The output generated in step 504 can then be compared with the
supervisor as part of a training routine to update the internal
weights of the network in a step 505. For example, the output and
supervisor can be provided to a loss function whose minimization is
the objective of the training routine that adjusts the internal
weights of the network. Batches of prepared training data can be
applied to train networks for deployment in trained form. The
batches can also include fixed positions for adding fiducial
elements so that they can be quickly repurposed for training a
network to identify fiducial elements of different classes.
[0052] While the specification has been described in detail with
respect to specific embodiments of the invention, it will be
appreciated that those skilled in the art, upon attaining an
understanding of the foregoing, may readily conceive of alterations
to, variations of, and equivalents to these embodiments. While the
example of a visible light camera was used throughout this
disclosure to describe how an image is captured, any sensor can
function in its place to capture an image including depth sensors
without any visible light capture in accordance with specific
embodiments of the invention.
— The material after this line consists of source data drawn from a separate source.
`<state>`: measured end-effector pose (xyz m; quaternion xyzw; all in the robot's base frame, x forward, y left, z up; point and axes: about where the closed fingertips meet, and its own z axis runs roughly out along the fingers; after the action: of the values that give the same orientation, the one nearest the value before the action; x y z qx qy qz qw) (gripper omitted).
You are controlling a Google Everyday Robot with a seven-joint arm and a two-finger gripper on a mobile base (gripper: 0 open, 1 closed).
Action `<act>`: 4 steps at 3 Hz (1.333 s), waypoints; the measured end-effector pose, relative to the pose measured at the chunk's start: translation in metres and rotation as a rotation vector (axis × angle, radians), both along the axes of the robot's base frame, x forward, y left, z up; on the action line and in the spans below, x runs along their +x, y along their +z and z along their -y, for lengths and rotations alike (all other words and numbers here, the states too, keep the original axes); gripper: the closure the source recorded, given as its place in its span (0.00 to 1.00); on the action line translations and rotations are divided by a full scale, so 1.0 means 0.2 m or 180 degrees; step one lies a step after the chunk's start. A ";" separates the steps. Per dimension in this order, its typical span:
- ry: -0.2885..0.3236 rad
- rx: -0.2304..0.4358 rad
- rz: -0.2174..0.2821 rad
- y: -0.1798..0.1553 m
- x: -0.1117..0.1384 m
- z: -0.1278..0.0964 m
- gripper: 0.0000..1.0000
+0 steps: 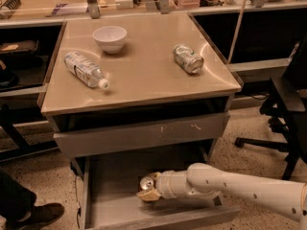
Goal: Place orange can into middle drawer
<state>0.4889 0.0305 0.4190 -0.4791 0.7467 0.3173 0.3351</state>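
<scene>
The pincer (147, 189) reaches in from the right on a white arm (240, 188) and is clenched around the orange can (146, 182), whose silver top faces up and left. The can is held low inside the pulled-out bottom drawer (112, 176), below the middle drawer (144, 137) with its scratched front. On the worktop (144, 75) are 1 white bowl (110, 37), 1 clear bottle (86, 69) on its side and 1 silver can (188, 58) on its side.
</scene>
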 end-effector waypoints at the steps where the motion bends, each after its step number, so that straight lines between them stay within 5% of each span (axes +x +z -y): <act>1: -0.0002 -0.0001 -0.0001 0.02 -0.01 -0.01 0.89; 2: -0.0025 -0.0010 0.0007 0.12 -0.03 -0.02 1.00; 4: -0.0153 -0.0010 0.0142 0.65 -0.10 0.00 1.00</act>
<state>0.4689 0.0311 0.5488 -0.4684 0.7508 0.2972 0.3585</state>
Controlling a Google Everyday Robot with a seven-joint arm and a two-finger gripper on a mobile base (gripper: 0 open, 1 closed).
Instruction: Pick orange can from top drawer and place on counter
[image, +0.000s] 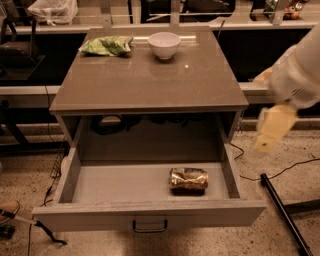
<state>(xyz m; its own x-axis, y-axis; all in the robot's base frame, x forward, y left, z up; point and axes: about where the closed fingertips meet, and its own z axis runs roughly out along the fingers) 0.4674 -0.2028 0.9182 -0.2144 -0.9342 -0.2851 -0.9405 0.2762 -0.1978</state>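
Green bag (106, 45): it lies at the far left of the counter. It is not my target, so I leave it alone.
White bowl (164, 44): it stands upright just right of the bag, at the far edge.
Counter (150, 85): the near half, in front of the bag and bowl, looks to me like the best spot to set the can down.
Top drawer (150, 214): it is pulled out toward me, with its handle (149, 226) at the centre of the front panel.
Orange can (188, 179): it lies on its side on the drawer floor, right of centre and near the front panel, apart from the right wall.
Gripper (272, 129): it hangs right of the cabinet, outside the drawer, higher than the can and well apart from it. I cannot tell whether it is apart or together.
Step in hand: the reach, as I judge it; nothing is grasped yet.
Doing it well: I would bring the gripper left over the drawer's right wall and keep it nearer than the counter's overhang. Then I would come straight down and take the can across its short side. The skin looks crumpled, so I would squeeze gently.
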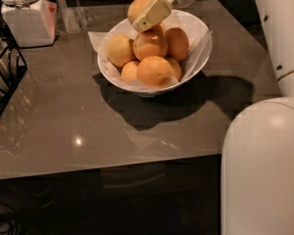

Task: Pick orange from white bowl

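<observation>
The white bowl [193, 67], lined with white paper, stands on the grey table and holds several round orange-yellow fruits. My gripper [148, 11] reaches in from the top right and is shut on one orange [138, 6], which it holds above the bowl's far left rim. One cream finger [153, 14] lies across the front of the orange; the other finger is hidden behind it. The other fruits, with a large one [154, 71] at the front, lie piled in the bowl below.
A white lidded jar [24, 16] stands at the back left. A black wire rack [2, 80] sits at the left edge. A clear stand [73, 13] is behind the bowl. My white arm and base [264, 165] fill the right side.
</observation>
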Tool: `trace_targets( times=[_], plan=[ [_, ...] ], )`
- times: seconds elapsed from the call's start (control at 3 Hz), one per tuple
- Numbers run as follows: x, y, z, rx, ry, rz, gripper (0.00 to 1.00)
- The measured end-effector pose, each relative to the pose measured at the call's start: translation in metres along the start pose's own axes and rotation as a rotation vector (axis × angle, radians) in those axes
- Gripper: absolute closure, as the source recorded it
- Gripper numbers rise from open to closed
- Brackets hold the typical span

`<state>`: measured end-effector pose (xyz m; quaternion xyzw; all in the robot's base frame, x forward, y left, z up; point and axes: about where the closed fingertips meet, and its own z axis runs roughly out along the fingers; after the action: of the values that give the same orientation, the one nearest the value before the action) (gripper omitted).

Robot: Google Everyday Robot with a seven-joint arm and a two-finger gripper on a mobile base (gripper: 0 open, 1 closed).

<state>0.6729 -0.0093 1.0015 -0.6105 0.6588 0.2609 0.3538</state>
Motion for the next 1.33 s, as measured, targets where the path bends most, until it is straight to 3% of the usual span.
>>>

While language associated with ANNs
was used throughout this disclosure any trainable function
approximator can be used in place of the disclosed networks
including support vector machines and other function approximators
known in the art. Any of the method steps discussed above can be
conducted by a processor operating with a computer-readable
non-transitory medium storing instructions for those method steps.
The computer-readable medium may be memory within a personal user
device or a network accessible memory. Modifications and variations
to the present invention may be practiced by those skilled in the
art, without departing from the scope of the present invention,
which is more particularly set forth in the appended claims.
* * * * *